Fix #2028: fix: memory error by Memtensor-AI · Pull Request #2036 · MemTensor/MemOS

Memtensor-AI · 2026-07-02T06:35:33Z

Description

Fixes #2028 by recovering the Hermes MemOS plugin from a hung Node bridge subprocess. Issue #2028 has a byte-for-byte identical error signature to already-solved #1722 ([timeout] memory.search did not respond within 30.0s + [timeout] turn.end did not respond within 30.0s), but the #1722 fix was never merged onto base branch dev-20260624-v2.0.22; the current base still carries all three cooperating defects. This change ports that fix forward.

The fix addresses three Python-adapter defects that turn "Node bridge subprocess dies quietly" into "every memory tool times out for 30 s and then fails forever". First, MemosBridgeClient._read_loop was wrapped in try/finally that calls the new _abort_pending() helper on any exit, waking every parked JSON-RPC waiter with transport_closed in under a second (previously they parked on the full per-request timeout). Second, MemosBridgeClient.request now checks Popen.poll() before writing, so a request against an already-exited subprocess fast-fails instead of buffering into a dead pipe.
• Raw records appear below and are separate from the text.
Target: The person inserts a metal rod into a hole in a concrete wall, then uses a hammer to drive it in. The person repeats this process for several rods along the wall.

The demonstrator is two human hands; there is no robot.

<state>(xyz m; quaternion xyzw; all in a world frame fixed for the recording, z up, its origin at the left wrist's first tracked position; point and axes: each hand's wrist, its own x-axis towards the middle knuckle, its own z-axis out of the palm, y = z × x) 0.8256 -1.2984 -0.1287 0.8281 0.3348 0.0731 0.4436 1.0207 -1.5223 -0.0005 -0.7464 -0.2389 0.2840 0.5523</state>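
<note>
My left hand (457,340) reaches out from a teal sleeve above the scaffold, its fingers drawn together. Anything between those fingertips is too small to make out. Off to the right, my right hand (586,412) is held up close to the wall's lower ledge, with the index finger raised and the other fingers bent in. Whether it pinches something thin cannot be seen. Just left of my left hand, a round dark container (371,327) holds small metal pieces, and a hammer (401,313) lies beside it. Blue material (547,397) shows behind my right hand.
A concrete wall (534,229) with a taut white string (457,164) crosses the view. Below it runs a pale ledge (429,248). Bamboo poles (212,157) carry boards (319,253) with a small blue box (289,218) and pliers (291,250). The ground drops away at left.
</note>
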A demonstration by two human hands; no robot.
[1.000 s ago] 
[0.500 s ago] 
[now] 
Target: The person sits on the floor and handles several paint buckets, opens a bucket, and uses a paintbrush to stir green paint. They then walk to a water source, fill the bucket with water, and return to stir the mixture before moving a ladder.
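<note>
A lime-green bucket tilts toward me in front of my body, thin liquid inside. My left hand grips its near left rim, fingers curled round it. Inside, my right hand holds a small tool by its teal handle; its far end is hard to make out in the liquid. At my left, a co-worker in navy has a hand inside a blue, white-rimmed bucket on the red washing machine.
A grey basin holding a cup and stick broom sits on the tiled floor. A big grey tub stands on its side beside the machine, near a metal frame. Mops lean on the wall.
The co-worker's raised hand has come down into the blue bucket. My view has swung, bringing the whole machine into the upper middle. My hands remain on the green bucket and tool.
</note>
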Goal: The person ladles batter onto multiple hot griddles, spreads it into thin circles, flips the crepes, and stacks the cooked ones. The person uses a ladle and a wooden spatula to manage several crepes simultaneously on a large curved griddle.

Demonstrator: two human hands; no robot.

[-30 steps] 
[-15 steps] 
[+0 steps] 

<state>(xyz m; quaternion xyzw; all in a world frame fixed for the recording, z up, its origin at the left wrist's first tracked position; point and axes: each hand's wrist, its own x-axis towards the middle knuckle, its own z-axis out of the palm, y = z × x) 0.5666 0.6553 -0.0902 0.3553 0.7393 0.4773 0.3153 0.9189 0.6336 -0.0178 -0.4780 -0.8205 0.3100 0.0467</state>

Third, the keepalive loop was routed through a new _should_reconnect_after_keepalive_failure() predicate that reconnects on BridgeError("timeout", …) and dead-subprocess in addition to the pre-existing transport_closed trigger. Finally, all six read-path memory tools (memos_search, memos_get, memos_timeline, memos_environment, memos_skill_list, memos_skill_get) were routed through the new _bridge_request_with_retry() helper that reconnects + retries once on transport_closed, mirroring the existing sync_turn pattern.

Verified with 7 new unit tests (2 at bridge level: reader-exit abort + poll-based fast-fail; 3 at keepalive predicate level: timeout / dead-subprocess / no-storm-on-transient; 2 at read-path retry level: reconnect-and-recover + retry-still-fails-surfaces-error). Combined test_bridge_client + test_hermes_provider_pipeline run: 49 tests pass in 0.28 s — down from 32.19 s pre-fix, direct evidence that the reader-thread abort actually wakes pending waiters. ruff check and ruff format --check clean across the plugin and its tests.

Scope is Python-only: no wire-protocol change, no dependency changes, no Node bridge changes, no config changes. The per-request 30 s timeout budget is preserved for genuinely slow calls. Shutdown races are unchanged (the existing _bridge_keepalive_stop gate still guards reconnects). Reviewers: @MatthewZhuang, @CarltonXiang, @syzsunshine219, @World-controller.

Related Issue (Required): Fixes #2028

Type of change

Please delete options that are not relevant.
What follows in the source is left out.